We here at MyPhillyLawyer have gathered up some of the best safety tips from several reliable sources to help you along the way.
The Home Safety Council offers sensible tips to care for your home heating appliances, from furnaces to fireplaces to electric space heaters so you can prevent fires, burns and carbon monoxide poisoning.
- Keep space heaters at least three feet away from anything that can burn and always closely supervise children and pets when the heater is turned on.
- When using a fireplace or wood stove, only burn seasoned hardwood like oak, ash or maple to prevent chimney fires.

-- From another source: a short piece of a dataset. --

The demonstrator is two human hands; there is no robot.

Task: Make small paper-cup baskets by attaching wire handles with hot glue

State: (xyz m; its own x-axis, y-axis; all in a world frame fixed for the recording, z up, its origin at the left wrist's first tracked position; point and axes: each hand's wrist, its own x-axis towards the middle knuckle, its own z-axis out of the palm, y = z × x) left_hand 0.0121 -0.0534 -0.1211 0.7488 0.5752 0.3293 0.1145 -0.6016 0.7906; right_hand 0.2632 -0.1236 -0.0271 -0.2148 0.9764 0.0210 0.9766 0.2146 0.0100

- Use a sturdy wire screen in front of the fireplace to prevent burning embers and sparks from escaping into your home and igniting a fire on rugs or floors.
- If small children live in or visit your home, consider using a safety gate around your fireplace or wood stove to prevent a serious burn, the group recommends.
- Be sure to install carbon monoxide (CO) detectors on each floor of your home, especially near bedrooms, to protect residents and guests in the event of a heating system malfunction. All oil and gas furnaces, kerosene heaters, wood stoves and fireplaces produce the invisible, odorless gas, which can cause death in high concentrations in an enclosed area. The CO detectors will go off in the event CO levels get dangerously high so you can vent the home and escape safely.
- Home heating systems should be inspected and adjusted before the home heating season to be sure that equipment is working efficiently and safely.
- Be sure that smoke detectors are operational and have fresh batteries installed.
- If you cook with a charcoal grill during the winter months, be sure to only operate it outdoors and not in a home, basement or garage. The grills produce CO and are deadly when operated in an enclosed area.
- Never use an oven or range to heat your home.
- Never use a gas or charcoal grill inside your home or in a closed garage.
- Portable electric generators must be used outside only. Never use them indoors, in a garage or in any confined area that can allow CO to collect. Follow usage directions closely.
The U.S. Centers for Disease Control also offers winter safety tips, including an Extreme Cold Prevention Guide on how to stay warm and safe when temperatures outside fall to below freezing. The tips are especially critical during winter storms when power can be lost and heat can fail.
The CDC lists tips on what to do to prepare your home and family before a dangerous winter storm hits, including:
- Having a Winter Weather Checklist that includes things like a battery operated weather radio, a week’s worth of food and baby supplies in case you are stranded and without power, adequate bottled water supplies and firewood if you have a fireplace or wood stove.
In the event of downed power lines outside due to a winter storm, do not ever touch or go near the wires. Call your utility company and let them handle the wires.
We hope that the holidays are a time of joy and happy gatherings for you and your family and that you experience all the good things that the holidays bring.
To do that, be safe, use good judgment and be sure that your home safety systems are all in place to protect you, your friends and your loved ones.
From all of us here at MyPhillyLawyer, we wish you a safe and Happy Hanukkah, a Merry Christmas, a Happy Kwanzaa and a Happy New Year.